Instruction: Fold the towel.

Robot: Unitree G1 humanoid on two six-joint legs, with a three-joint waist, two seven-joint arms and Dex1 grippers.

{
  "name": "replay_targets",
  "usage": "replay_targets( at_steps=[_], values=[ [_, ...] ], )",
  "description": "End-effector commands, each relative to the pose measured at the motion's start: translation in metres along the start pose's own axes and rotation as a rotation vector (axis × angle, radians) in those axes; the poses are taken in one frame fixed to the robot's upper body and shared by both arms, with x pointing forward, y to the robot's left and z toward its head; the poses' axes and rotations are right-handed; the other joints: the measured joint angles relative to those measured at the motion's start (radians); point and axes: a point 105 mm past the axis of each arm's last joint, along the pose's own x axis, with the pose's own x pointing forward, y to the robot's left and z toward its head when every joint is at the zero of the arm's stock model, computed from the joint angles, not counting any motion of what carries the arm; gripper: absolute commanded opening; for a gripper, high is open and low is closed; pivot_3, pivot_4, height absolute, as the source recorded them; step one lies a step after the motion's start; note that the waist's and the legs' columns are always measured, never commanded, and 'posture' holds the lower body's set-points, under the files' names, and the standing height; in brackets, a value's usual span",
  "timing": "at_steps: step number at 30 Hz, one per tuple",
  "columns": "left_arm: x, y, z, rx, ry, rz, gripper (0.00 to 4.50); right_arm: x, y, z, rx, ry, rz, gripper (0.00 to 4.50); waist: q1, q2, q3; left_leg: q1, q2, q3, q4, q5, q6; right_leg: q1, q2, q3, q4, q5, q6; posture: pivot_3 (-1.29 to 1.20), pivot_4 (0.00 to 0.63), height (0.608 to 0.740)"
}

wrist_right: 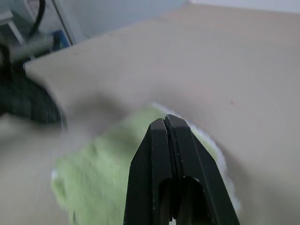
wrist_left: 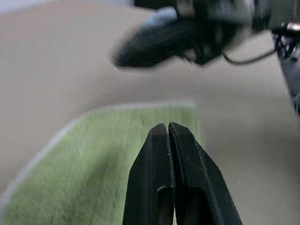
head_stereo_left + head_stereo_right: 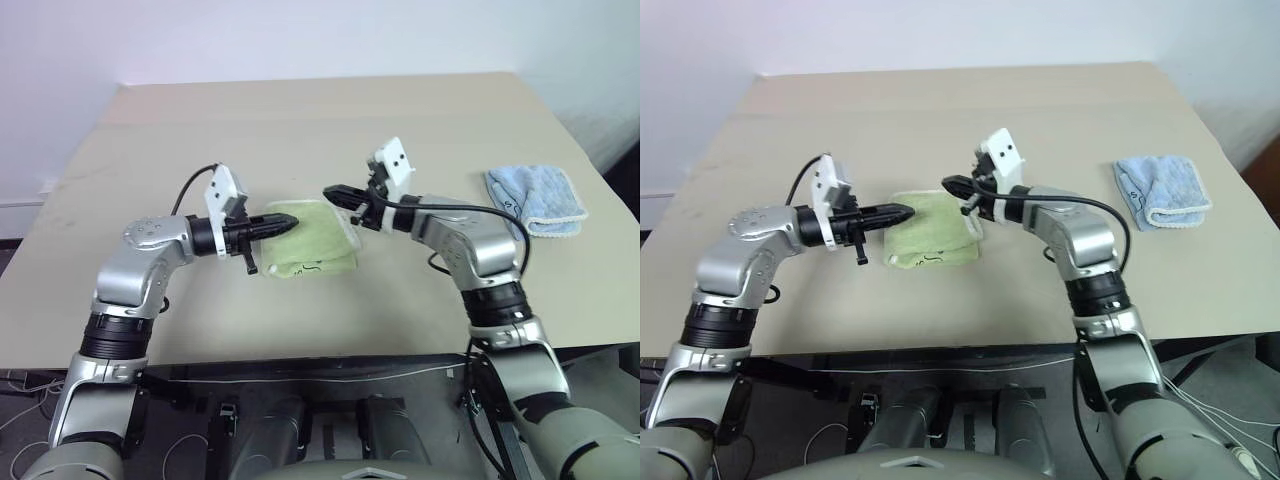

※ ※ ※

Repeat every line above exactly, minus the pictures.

__Problem solution__
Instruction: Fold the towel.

Robot: Unitree G1 humanoid on two six-joint legs, with a three-joint waist, two seven-joint arms and Dex1 grippers.

{
  "name": "replay_targets",
  "usage": "replay_targets( at_steps=[_], values=[ [_, ...] ], )",
  "description": "End-effector commands, each relative to the pose measured at the motion's start: translation in metres along the start pose's own axes and rotation as a rotation vector (axis × angle, radians) in those axes; the poses are taken in one frame fixed to the robot's upper body and shared by both arms, with x pointing forward, y to the robot's left and z toward its head; the poses' axes and rotations are right-handed; the other joints: the measured joint angles relative to those measured at the motion's start (radians); point and axes: a point 105 mm past the axis of each arm's last joint, along the pose's own x axis, with the pose's own x pointing forward, y to the robot's left and z toward its head when every joint is at the zero of the arm's stock model, computed from the joint angles, not counting any motion of what carries the arm; gripper: absolute commanded opening; for a gripper, high is open and low is closed; pivot_3, pivot_4, height absolute, as the source recorded them; step one lies a step after the motion's start; note that the waist's and the legs' columns are always measured, never commanded, and 'posture' holds the lower body's set-points, under the files' names, and the standing height; in brackets, a value's usual span",
  "timing": "at_steps: step number at 30 Hz, one per tuple",
  "columns": "left_arm: x, y, z, rx, ry, rz, gripper (0.00 to 4.50); right_arm: x, y, z, rx, ry, rz, gripper (0.00 to 4.50); waist: q1, q2, q3; left_leg: q1, q2, q3, q4, q5, q6; right_leg: q1, q2, q3, q4, q5, q6; posture: pivot_3 (-1.29 to 1.20), pivot_4 (0.00 to 0.63), height (0.608 to 0.740)"
}

wrist_right: 
wrist_left: 
head_stereo_left + head_stereo_right: 

The answer to this exercise is complete.